Interviewer: What would you like to get out of this job?
Me: As many free office supplies as possible.
I am always surprised when heavily tattooed couples have a baby and it comes out blank.
the chicken was already gone when I got here
What’s something you had to put on “pause” for lockdown? I guess for me it’s picking up my kid from a birthday party.
Do people who get meal kits shipped to their home know they can have restaurants deliver food that’s already cooked?
mom: you’re 42 years old I’m not reading you a bedtime story every night
inventor of the audiobook: if you won’t, I’ll find somebody who will, Ma
I hated muffins until I was 17 & saw someone remove the wrapper on the bottom of a muffin before eating one. Prior to this, I thought it was just part of the muffin eating experience & would angrily eat muffin wrappers because… I just thought that I had to.
*Standing in my shower*
I wasn’t being attacked, I was just really trying to hit that Mariah Carey note, officer.
[McDonald’s drive thru]
Me: One burger pls
Drive Thru: Ok one murder got it
Me: Ha what
(In a flash, Grimace is ripping the door off my car)
“Daddy, what’s for breakfast?”
“Its 5am. Anything you can reach”
I’ll bet when Godzilla first came out, God was like “Damn, that name’s way cooler.”
The Canadian military is just a guy named Ross with a flare gun in an aluminum boat.
Salem during the 1600’s was great. If your woman pissed you off, you just tell people she’s a witch and they kill the bitch. For free.
This guys talking about “Calm down, everything happens for a reason”. Then he gets all angry when I punch him in the face. What a hypocrite.
Me: Babe, out of my purse can you bring me my…
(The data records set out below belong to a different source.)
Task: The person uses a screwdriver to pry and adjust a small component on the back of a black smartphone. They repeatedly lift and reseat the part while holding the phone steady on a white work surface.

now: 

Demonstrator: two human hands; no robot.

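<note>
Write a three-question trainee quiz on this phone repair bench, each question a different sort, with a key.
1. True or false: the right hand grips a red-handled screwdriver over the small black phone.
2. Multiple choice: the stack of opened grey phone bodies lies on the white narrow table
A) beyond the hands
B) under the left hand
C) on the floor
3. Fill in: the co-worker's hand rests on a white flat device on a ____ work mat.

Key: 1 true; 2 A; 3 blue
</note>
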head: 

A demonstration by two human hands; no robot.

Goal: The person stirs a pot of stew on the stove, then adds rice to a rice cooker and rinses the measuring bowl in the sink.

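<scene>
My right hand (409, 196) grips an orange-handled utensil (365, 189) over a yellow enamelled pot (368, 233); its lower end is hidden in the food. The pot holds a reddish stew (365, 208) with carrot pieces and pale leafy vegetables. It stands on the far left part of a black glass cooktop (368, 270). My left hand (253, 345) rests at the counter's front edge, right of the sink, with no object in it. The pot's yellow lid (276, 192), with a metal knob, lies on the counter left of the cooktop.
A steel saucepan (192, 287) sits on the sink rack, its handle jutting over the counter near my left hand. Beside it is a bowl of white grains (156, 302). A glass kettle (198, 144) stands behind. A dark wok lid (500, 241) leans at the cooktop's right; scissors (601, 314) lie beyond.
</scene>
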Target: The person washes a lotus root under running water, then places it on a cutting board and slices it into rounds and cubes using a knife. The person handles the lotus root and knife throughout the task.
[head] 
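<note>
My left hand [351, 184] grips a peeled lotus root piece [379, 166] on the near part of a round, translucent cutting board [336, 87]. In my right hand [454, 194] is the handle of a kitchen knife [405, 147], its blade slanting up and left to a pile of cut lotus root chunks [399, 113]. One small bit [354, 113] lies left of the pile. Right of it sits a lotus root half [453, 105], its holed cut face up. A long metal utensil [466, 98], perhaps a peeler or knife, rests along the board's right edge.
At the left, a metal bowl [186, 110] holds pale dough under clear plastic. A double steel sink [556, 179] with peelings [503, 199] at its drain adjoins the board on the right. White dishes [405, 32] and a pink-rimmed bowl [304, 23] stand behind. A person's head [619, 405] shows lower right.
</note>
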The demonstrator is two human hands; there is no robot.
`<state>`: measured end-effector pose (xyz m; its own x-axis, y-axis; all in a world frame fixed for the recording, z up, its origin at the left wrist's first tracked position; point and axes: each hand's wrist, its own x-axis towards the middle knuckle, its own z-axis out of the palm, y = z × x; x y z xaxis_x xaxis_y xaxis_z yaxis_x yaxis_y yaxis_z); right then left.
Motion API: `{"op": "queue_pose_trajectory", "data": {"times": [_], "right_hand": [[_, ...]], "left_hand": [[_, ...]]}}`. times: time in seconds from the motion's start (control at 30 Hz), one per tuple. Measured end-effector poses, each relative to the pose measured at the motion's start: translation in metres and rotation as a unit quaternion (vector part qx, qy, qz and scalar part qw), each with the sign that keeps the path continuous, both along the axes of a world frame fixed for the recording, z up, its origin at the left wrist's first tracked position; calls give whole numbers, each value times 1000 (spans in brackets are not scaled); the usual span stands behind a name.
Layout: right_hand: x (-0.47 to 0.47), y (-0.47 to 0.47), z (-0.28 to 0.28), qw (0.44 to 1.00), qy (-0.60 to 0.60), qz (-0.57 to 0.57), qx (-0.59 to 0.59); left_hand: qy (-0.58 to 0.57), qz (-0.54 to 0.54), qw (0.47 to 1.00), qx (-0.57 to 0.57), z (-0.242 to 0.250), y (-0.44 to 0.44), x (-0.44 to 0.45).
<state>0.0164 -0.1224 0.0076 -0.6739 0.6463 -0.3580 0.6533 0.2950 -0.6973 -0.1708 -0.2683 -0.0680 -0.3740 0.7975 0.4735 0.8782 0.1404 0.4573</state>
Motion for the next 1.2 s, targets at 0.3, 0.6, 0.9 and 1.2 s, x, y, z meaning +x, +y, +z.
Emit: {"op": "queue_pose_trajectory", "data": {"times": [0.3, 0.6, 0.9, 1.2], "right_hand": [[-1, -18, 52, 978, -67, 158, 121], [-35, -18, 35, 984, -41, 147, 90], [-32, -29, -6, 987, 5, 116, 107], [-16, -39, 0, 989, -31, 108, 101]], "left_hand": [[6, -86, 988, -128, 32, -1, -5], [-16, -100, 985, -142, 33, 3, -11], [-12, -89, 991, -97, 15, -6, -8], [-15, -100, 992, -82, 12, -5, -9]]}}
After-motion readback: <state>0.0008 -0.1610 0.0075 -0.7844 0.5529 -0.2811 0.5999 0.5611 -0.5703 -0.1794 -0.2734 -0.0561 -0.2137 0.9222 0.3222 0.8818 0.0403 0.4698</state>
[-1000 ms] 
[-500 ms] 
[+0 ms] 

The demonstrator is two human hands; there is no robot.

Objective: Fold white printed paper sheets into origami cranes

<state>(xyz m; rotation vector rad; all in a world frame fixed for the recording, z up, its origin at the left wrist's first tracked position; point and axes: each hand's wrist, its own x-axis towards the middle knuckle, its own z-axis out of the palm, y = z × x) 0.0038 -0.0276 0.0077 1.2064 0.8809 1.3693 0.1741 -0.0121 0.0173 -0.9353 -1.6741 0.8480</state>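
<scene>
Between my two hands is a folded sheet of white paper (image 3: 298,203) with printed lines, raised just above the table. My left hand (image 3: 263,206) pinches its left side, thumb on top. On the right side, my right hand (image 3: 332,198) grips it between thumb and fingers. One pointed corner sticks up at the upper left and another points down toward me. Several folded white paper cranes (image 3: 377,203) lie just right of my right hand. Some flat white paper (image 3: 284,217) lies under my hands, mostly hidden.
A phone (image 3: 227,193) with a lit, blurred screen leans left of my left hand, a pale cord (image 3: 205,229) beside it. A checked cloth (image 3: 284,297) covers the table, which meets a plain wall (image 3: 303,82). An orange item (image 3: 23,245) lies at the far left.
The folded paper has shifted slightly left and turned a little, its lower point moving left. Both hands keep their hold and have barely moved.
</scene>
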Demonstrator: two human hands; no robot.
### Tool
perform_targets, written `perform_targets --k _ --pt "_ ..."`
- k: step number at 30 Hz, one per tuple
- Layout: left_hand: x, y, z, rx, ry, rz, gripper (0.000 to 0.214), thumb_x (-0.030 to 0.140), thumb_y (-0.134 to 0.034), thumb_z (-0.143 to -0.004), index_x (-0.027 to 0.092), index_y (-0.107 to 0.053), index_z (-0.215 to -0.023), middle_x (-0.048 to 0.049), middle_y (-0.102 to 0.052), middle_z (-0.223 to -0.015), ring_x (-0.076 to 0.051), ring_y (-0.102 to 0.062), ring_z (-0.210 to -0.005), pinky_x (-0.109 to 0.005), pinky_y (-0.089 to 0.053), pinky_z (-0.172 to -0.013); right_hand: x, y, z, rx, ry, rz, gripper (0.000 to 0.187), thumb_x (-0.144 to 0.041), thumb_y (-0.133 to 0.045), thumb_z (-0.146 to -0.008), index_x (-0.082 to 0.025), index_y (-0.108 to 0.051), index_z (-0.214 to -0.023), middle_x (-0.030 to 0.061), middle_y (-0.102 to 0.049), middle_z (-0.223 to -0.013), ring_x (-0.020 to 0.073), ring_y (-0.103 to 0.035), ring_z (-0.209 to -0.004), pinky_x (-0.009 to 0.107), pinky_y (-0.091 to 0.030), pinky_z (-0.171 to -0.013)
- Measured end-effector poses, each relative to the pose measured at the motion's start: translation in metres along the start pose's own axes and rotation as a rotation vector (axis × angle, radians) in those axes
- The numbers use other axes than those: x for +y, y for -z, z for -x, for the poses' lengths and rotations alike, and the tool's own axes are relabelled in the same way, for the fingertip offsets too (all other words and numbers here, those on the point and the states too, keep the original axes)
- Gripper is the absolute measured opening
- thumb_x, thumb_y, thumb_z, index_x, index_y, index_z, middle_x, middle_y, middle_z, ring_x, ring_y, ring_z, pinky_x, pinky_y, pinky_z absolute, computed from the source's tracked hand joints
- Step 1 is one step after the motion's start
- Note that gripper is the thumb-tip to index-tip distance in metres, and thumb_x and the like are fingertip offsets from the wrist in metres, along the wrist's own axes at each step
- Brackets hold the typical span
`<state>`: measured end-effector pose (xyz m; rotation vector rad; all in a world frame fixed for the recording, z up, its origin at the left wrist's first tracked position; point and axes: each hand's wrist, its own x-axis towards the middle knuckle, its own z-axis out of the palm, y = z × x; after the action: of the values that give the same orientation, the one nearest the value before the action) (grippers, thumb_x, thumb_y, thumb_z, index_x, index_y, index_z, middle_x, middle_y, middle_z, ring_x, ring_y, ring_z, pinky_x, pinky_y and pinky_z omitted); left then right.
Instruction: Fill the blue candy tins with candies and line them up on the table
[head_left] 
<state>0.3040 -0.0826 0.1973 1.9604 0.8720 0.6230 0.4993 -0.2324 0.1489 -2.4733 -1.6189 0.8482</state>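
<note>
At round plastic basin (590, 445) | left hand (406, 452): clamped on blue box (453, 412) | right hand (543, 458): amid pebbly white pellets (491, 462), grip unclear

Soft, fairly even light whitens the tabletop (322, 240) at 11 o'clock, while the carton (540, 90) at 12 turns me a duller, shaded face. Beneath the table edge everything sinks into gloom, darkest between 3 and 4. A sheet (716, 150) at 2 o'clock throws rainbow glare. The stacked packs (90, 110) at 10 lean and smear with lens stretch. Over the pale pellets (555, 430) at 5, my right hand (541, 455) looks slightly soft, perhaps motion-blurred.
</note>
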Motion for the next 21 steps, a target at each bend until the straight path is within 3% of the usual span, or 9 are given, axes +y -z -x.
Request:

*Husband brings entire purse*
Food FACT: Omelette takeaway restaurants were very popular in biblical times. The most famous of these was called Judas Eggscarryout.
“What should we call ourselves?”
How about 22 pilots?
“Idk. Seems like an awful lot of pilots”
21 pilots?
“Omg”
Captain: Did you break the sonar again?
Me: Yessir. I’m sorry
Captain: This is why we can’t have nice pings
People who blame autocorrect for their mistakes are just finger painting
[china shop]
Bull: *walks in*
Shopkeeper: oh no
Bull: I’d like to speak to your manager
Shopkeeper: OH NO
so APPARENTLY if u donate a kidney ur a big hero but if u donate 9 kidneys people get very upset
Just once i’d like to see a chicken picking out a rotisserie person
If you’re wondering how much fun I am, we were watching a telly show earlier and I said “we’ve got those gherkins in the cupboard”.
I know, right?
Sometimes I think I should try to be a better person, but then I remember I’m good-looking, so I’m, like, nah.
You ever wonder what life would be like if you didn’t overthink everything? I think about it all the time
‘Lady Doritos’ sounds like something Guy Fieri would call his wife when he’s trying to be romantic
me: *eating burrito* so how do I die?
psychic: ok I’ll tell you
me: *eating third burrito* don’t you need to use your crystal ball?